CI-1 (subsequently identified in Defendants' November 20, 2008 motion to strike as Gabrielle Wolfson) is a former senior executive of Par employed from early 2002 until late 2007. (Id. ¶ 48.) She began her career at Par as Vice President of Information Systems and by 2004 was promoted to Chief Information Officer. (Id.) CI-1 reported directly to Par's CEO throughout her tenure, had regular interactions with each of the Individual Defendants, and regularly attended senior management meetings with Individual Defendants. (Id.) She also supervised CI-2's design of an automated "gross-to-net" ("GTN") application intended to replace the outdated excel spreadsheets that Par used to calculate the accounts receivable reserves directly at issue in this case. (Id.)

CI-2 is a former Associate Director of Information Systems and was employed by Par from November 2002 to December 2004. (Id.) CI-1 oversaw at least some of CI-2's work on the GTN and confirmed that he was assigned to lead the design of the GTN. (Id. ¶ 52.) CI-2 reported to the Director of Finance, Lisa Pepe ("Pepe"), who reported to the Vice President of Information Systems, Joe Schott ("Schott"), who reported to the Chief Financial Officer, Defendant O'Connor. (Id. ¶ 48.) Some of CI-2's allegations were also "confirmed and corroborated" by CI-1. (Id. ¶ 54.)

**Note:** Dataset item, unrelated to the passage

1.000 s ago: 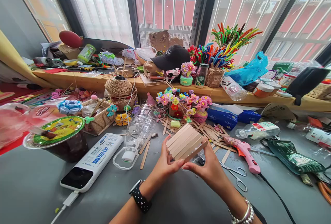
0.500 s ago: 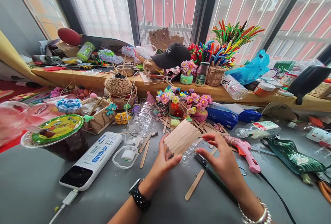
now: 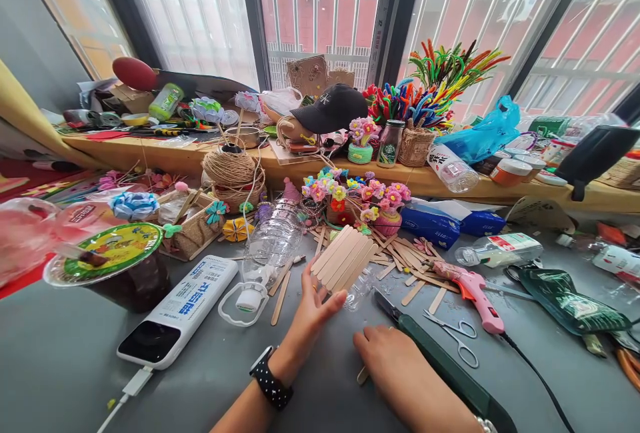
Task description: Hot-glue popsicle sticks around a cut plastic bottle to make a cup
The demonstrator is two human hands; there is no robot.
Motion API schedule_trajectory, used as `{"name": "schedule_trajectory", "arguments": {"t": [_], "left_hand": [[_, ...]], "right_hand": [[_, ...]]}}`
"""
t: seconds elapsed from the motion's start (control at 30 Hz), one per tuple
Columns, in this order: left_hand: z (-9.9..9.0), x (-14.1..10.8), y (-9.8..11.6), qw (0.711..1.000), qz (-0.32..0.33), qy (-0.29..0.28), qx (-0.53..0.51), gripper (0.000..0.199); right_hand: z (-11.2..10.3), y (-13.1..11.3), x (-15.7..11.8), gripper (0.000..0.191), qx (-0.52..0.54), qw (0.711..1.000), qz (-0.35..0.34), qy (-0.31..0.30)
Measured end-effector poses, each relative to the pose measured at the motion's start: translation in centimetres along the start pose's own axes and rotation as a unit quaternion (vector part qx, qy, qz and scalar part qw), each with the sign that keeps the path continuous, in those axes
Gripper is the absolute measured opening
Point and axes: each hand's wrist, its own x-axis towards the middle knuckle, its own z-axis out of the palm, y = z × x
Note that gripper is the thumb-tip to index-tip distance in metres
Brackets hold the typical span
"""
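Observation:
A panel of wooden craft sticks (image 3: pixel 345 258) laid side by side is held up, tilted, in my left hand (image 3: pixel 311 316), between thumb and fingers. Behind it is a clear plastic piece (image 3: pixel 359 290). My right hand (image 3: pixel 383 356) is low over the grey table, palm down with fingers curled, covering most of a single loose stick (image 3: pixel 363 375); whether the fingertips grip it is hidden. Just right of that hand lie a dark green cutter (image 3: pixel 440 360) and small scissors (image 3: pixel 457 338). A pink glue gun (image 3: pixel 473 293) rests farther right.
Loose craft sticks (image 3: pixel 400 253) lie scattered behind the panel. A large clear bottle (image 3: pixel 275 240), a white power bank (image 3: pixel 177 313) and a lidded drink cup (image 3: pixel 115 263) stand or lie to the left. Blue packs (image 3: pixel 433 223) and crocheted flowers (image 3: pixel 345 190) are at the back.
My right hand has moved down and left from beside the panel onto the loose stick, uncovering the cutter and scissors. The panel in my left hand has shifted slightly left.

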Motion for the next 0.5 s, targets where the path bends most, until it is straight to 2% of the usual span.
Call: {"name": "schedule_trajectory", "arguments": {"t": [0.1, 0.17, 0.23, 0.3, 0.37, 0.43, 0.5], "left_hand": [[0.0, 0.0, 0.0, 1.0, -0.004, 0.007, 0.003, 0.094], [0.0, 0.0, 0.0, 1.0, 0.0, 0.006, 0.005, 0.094], [0.1, 0.0, 0.0, 1.0, 0.004, 0.005, 0.004, 0.094], [0.1, -0.1, 0.1, 1.0, 0.005, 0.005, 0.001, 0.094], [0.2, -0.2, 0.2, 1.0, -0.002, 0.004, -0.004, 0.094], [0.3, -0.4, 0.2, 1.0, -0.012, -0.002, -0.009, 0.096], [0.4, -0.4, 0.1, 1.0, -0.018, -0.009, -0.009, 0.097]], "right_hand": [[-0.9, 0.0, -0.1, 0.018, 0.019, 0.998, 0.022, -0.06], [-1.4, 0.4, -0.3, 0.016, 0.044, 0.996, 0.018, -0.071], [-1.9, 1.1, -0.6, 0.015, 0.101, 0.994, -0.006, -0.039], [-2.4, 2.0, -0.9, 0.011, 0.214, 0.976, -0.028, 0.009], [-3.1, 3.1, -1.1, 0.003, 0.366, 0.929, -0.021, 0.052], [-3.7, 4.0, -1.1, 0.014, 0.509, 0.854, 0.025, 0.1], [-4.0, 4.7, -0.9, 0.024, 0.608, 0.776, 0.076, 0.15]]}}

CI-3 is a former Sales and Marketing Systems Manager employed by Par from March 2006 until December 2006. (Id. ¶ 48.) CI-3's responsibilities included maintenance of the GTN application and other responsibilities relating to Par's business and sales IT systems. (Id.) CI-3 reported to a business systems directors, who reported to CI-1. (Id.)

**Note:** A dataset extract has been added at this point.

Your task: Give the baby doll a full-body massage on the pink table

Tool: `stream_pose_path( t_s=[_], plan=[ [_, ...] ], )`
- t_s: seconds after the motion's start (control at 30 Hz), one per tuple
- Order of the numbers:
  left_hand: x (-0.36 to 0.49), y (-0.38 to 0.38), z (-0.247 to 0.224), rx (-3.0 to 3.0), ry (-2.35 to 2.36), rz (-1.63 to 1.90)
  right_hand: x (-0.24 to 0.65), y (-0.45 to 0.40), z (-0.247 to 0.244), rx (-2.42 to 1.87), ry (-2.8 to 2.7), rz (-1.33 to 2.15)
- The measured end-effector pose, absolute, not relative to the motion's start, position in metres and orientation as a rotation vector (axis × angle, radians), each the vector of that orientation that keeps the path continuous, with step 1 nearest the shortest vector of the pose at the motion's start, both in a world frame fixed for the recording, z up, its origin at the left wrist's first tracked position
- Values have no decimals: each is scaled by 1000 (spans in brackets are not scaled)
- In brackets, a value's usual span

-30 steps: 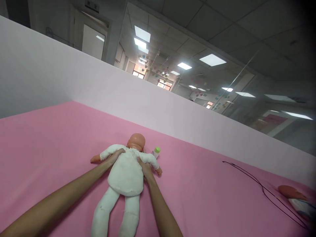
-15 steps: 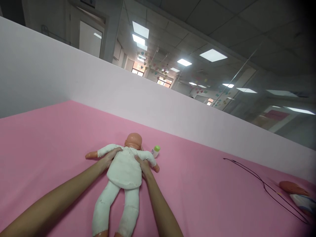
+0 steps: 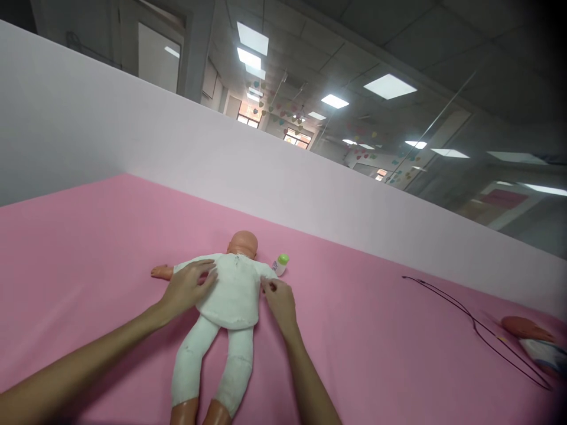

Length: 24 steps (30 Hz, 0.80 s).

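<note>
A baby doll [image 3: 228, 292] in white clothing lies flat on the pink surface, with its bald head toward the wall and no face showing. My left hand [image 3: 188, 286] rests at the doll's left-side sleeve and flank in the picture, thumb and fingers apart. At the doll's other arm, my right hand [image 3: 281, 300] has its fingers curled around the sleeve end, partly hiding the doll's hand. Just beyond that arm stands a small bottle [image 3: 280, 264] with a green cap, slightly tilted in view.
A pale wall [image 3: 310, 198] borders the pink surface [image 3: 354, 330] at the back. A thin dark cable [image 3: 472, 319] lies to the right. Near the right edge is a blurred orange-and-white object [image 3: 534, 339].
Both hands have let go of the doll's sides. The doll's torso now lies flat, and my hands have moved outward to its arms. The view has shifted slightly.
</note>
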<state>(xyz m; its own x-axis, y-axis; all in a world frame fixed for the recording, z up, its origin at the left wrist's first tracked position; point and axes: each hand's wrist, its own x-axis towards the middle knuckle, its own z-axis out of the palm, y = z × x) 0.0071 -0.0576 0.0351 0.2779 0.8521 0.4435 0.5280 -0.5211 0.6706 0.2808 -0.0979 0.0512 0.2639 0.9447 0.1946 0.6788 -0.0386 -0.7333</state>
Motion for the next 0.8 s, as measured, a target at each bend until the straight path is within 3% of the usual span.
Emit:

CI-4 was employed by Par from 1997 through early 2007, and held various positions in the operations group, including Manager of Packing, Production Manager and Associate Director of Operations and Plan. (Id. ¶ 63.)

CI-5 is a former Associate Director of Planning and Inventory for Par who was employed from April 1995 to October 2004. (Id.) In his position as Associate Director of Planning and Inventory, CI-5 monitored and participated in the manufacturing and scheduling processes to ensure timely production of products. (Id.) He was also charged with ensuring that Par did not have either excessive or too little inventory. (Id.)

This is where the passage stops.